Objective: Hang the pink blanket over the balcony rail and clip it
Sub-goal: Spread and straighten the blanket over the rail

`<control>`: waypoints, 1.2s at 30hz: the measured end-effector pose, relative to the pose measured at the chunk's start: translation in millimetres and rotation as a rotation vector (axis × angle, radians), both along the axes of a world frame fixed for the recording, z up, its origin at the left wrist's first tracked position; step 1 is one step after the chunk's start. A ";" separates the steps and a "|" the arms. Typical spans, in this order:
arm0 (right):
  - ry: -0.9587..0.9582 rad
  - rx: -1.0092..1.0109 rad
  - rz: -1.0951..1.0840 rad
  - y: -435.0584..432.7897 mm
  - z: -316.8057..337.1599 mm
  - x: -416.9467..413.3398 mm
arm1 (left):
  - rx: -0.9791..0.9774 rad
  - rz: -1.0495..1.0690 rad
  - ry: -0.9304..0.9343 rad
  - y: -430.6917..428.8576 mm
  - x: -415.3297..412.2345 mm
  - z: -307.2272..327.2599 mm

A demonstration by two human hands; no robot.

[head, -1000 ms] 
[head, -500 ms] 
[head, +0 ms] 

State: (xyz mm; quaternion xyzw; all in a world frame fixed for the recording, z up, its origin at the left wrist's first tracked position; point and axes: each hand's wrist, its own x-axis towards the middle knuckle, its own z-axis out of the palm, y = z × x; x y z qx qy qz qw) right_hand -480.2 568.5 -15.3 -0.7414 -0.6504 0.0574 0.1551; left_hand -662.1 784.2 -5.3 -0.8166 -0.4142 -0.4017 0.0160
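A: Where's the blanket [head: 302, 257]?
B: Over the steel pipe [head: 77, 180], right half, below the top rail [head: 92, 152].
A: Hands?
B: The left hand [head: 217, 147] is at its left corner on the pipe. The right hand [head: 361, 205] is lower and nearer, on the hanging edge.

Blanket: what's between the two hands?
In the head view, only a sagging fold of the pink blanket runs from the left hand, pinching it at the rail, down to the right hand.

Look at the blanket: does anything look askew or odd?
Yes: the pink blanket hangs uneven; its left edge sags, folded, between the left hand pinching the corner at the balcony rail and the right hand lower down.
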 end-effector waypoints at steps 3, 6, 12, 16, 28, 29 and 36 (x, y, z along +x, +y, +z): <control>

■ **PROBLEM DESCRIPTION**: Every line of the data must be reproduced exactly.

■ **RESULT**:
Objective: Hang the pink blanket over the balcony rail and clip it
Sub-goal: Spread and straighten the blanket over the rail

`<control>`: waypoints, 1.2s at 30hz: the measured end-effector pose, relative to the pose measured at the chunk's start: translation in millimetres and rotation as a rotation vector (axis × angle, radians), both along the axes of a world frame fixed for the recording, z up, its origin at the left wrist's first tracked position; step 1 is one step after the chunk's start. A ";" separates the steps and a "|" the arms. Typical spans, in this order:
arm0 (right):
  - ry: -0.9587..0.9582 rad
  - rx: -1.0092..1.0109 rad
  - rz: -1.0951..1.0840 rad
  - y: -435.0584..432.7897 mm
  - z: -316.8057..337.1599 mm
  - x: -416.9467..413.3398 mm
arm1 (left):
  - rx: -0.9791..0.9774 rad
  - rz: -1.0495..1.0690 rad
  - ry: -0.9304..0.9343 rad
  - y: -430.6917..428.8576 mm
  - x: -415.3297..412.2345 mm
  - z: -307.2272..327.2599 mm

A demonstration by two human hands; no robot.

[head, -1000 ms] 
[head, -500 ms] 
[head, +0 ms] 

State: (xyz mm; quaternion xyzw; all in a world frame fixed for the recording, z up, its origin at the left wrist's first tracked position; point and axes: each hand's wrist, its own x-axis towards the middle knuckle, its own z-axis out of the palm, y = z × x; x y z qx qy qz qw) right_hand -480.2 568.5 -15.3 -0.7414 -0.6504 0.0574 0.1551; left_hand -662.1 784.2 -5.3 -0.8166 -0.4142 -0.4017 0.0160
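A: Where's the blanket [head: 302, 257]?
B: Over the steel pipe [head: 77, 180], right half, below the top rail [head: 92, 152].
A: Hands?
B: The left hand [head: 217, 147] is at its left corner on the pipe. The right hand [head: 361, 205] is lower and nearer, on the hanging edge.

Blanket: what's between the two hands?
In the head view, only a sagging fold of the pink blanket runs from the left hand, pinching it at the rail, down to the right hand.

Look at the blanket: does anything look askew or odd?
Yes: the pink blanket hangs uneven; its left edge sags, folded, between the left hand pinching the corner at the balcony rail and the right hand lower down.
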 end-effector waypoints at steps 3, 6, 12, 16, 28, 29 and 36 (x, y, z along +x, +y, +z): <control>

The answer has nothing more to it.